* Work item *
An exact, complete copy of the entries is what is needed.

Excerpts from a dataset:
↓
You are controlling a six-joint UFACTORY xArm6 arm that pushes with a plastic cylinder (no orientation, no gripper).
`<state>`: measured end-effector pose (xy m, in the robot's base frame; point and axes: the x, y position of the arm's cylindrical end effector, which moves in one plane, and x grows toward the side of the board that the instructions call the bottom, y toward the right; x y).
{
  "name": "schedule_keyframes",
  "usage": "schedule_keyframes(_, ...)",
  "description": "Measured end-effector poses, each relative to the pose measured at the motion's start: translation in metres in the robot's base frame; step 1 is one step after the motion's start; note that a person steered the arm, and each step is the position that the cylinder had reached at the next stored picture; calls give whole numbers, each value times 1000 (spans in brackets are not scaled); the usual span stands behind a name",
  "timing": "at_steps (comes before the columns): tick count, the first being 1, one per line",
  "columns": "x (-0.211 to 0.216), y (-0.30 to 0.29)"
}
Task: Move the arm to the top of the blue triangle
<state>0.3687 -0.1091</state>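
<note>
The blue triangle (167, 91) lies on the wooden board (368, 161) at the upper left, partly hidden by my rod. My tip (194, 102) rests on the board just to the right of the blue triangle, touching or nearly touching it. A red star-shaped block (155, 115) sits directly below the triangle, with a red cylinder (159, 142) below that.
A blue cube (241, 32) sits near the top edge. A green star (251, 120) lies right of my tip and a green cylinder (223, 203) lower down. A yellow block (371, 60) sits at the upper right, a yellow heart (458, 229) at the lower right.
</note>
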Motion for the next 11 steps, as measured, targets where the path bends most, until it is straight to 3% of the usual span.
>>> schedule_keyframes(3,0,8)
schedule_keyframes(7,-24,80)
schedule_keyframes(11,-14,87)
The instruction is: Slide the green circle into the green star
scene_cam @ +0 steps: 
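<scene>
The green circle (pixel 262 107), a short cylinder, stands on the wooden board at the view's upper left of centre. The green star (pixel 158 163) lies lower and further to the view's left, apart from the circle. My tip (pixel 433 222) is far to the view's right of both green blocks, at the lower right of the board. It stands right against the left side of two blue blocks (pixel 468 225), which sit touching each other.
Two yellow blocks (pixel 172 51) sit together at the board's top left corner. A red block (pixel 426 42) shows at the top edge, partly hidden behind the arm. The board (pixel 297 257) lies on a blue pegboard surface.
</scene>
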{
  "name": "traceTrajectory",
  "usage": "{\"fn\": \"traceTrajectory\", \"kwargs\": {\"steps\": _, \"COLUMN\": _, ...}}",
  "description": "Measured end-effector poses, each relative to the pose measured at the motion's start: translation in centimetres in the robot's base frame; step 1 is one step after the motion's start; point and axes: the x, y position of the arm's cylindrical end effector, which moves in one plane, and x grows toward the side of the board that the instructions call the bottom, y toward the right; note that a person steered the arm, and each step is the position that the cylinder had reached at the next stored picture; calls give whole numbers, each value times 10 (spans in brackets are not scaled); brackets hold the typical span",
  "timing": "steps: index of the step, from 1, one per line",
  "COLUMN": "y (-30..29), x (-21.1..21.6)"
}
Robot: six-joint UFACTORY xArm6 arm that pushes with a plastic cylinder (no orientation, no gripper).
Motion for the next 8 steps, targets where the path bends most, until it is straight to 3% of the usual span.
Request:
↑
* Expected answer *
You are controlling a six-joint UFACTORY xArm6 arm that pushes with a plastic cylinder (no orientation, no gripper).
`<state>`: measured end-effector pose (xy m, in the robot's base frame; point and axes: the x, y position of the arm's cylindrical end effector, which moves in one plane, and x grows toward the side of the board that the instructions call the bottom, y toward the right; x y).
{
  "name": "schedule_keyframes",
  "usage": "schedule_keyframes(_, ...)",
  "description": "Measured end-effector poses, each relative to the pose measured at the motion's start: translation in metres in the robot's base frame; step 1 is one step after the motion's start; note that a person steered the arm, and each step is the position that the cylinder had reached at the next stored picture; calls give whole numbers, each value times 1000 (spans in brackets are not scaled); the usual span stands behind a name",
  "timing": "at_steps (comes before the columns): tick count, the first being 1, one per line",
  "columns": "x (-0.211 to 0.216), y (-0.30 to 0.29)"
}
Task: Move the arm to the top of the blue triangle
<state>0.3687 -0.1091</state>
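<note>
The blue triangle (167, 91) lies on the wooden board (368, 161) at the upper left, partly hidden by my rod. My tip (194, 102) rests on the board just to the right of the blue triangle, touching or nearly touching it. A red star-shaped block (155, 115) sits directly below the triangle, with a red cylinder (159, 142) below that.
A blue cube (241, 32) sits near the top edge. A green star (251, 120) lies right of my tip and a green cylinder (223, 203) lower down. A yellow block (371, 60) sits at the upper right, a yellow heart (458, 229) at the lower right.
</note>
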Motion for the next 11 steps, as measured, targets where the path bends most, until it is straight to 3% of the usual span.
>>> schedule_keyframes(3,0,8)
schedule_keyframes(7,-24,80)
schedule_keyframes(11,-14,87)
The instruction is: Slide the green circle into the green star
scene_cam @ +0 steps: 
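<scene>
The green circle (pixel 262 107), a short cylinder, stands on the wooden board at the view's upper left of centre. The green star (pixel 158 163) lies lower and further to the view's left, apart from the circle. My tip (pixel 433 222) is far to the view's right of both green blocks, at the lower right of the board. It stands right against the left side of two blue blocks (pixel 468 225), which sit touching each other.
Two yellow blocks (pixel 172 51) sit together at the board's top left corner. A red block (pixel 426 42) shows at the top edge, partly hidden behind the arm. The board (pixel 297 257) lies on a blue pegboard surface.
</scene>
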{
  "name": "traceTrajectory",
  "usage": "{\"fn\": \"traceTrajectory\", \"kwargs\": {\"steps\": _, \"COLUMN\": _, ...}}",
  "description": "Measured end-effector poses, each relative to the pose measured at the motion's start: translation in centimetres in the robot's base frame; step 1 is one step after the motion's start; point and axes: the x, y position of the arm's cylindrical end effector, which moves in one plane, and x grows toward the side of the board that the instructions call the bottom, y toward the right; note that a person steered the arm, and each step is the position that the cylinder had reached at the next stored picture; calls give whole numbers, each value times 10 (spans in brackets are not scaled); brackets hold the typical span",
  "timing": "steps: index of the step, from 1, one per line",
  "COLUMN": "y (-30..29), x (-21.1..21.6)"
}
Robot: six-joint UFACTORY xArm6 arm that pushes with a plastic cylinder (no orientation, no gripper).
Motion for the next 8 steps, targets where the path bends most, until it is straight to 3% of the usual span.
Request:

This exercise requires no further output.